O carcará é o eco do eco,
Do eco seco,
Onomatopaico eco.

Falcão modesto
E sem estirpe
Que, não se apresta, de resto,
Aos exercícios fidalgos
Da caça em volataria.
Voa rés-do-chão, rasante,
Vôo sem nada elegante
Aqui mesmo, nas barrancas
À jusante ou à montante,
do leito seco do rio.


Tem um pouco de caprino (cabra alada?)
Quando escava o chão infértil
No vão das palmas de espinhos,
caçando o rato-preá
que se esconde entre as raízes.


Um pouco de cabra ou de ema,
Outra ave de pouco senso,
Pois não escolhe alimento.
Come tudo.
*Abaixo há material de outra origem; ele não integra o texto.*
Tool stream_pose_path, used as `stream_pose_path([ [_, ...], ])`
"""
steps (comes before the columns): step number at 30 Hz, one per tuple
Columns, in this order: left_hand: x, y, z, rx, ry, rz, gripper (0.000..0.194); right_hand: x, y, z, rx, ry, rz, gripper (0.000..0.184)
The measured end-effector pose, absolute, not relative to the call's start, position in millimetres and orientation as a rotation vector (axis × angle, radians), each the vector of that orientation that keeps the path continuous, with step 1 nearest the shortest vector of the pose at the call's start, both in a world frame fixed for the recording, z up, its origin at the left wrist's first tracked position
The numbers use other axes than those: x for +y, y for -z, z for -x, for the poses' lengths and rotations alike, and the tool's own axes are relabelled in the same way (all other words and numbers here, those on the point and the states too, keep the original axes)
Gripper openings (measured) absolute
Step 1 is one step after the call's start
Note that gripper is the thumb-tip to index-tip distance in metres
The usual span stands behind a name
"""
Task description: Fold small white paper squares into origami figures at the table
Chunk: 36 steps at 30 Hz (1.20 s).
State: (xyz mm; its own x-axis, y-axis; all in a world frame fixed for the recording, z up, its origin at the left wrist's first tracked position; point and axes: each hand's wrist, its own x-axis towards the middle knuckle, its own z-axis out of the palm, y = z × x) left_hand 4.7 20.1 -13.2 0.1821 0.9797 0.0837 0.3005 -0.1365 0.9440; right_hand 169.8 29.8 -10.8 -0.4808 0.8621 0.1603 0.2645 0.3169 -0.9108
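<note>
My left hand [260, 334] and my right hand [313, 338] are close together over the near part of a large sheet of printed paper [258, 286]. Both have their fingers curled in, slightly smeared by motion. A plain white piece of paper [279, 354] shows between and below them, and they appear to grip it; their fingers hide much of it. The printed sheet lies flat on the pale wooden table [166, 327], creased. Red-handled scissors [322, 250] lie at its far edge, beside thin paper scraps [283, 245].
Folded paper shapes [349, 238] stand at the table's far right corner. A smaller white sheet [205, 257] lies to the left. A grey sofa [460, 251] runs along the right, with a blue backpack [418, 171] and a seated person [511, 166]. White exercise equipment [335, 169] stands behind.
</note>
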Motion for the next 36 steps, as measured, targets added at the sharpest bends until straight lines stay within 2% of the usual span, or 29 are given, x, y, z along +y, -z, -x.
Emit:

Rato, lagarto e cobra.
E por que haveria de escolher
entre as pedras da escassez?

Vai reto e certeiro, ao ponto.
Bicho do mato, agreste e rude,
Não faz o arrodeio e o rito
Funéreo, assim como o abutre
Que espera a morte matar.

A fome, que dá sentido
Ao seu jeito de caçar,
Não lhe permite a espera.
E nem se diz que ele caça,
Pois caça é arte mui nobre,
Pra um bicho pobre e sem raça
Pra um bicho sem sobrenome.

O carcará vai bem reto
Guiado por sua fome
Não metaforiza a lida,
Não tem pena, não vacila,
Que nenhum dó lhe consome.
Pega e arrasta a lagartixa
Abre-lhe o ventre
E, ali, come.

Lições de vida
Pros homens,
Crias da caatinga braba,
Ventres e bocas aflitas,
São os carcarás e as cabras,
Emas, ratos, lagartixas;


Lições de vida
E de morte.
De fado, de sina e sorte,
Homem e bicho
Bicho e homem.
Fauna em flora estiolada.
Juntos na mesma desdita.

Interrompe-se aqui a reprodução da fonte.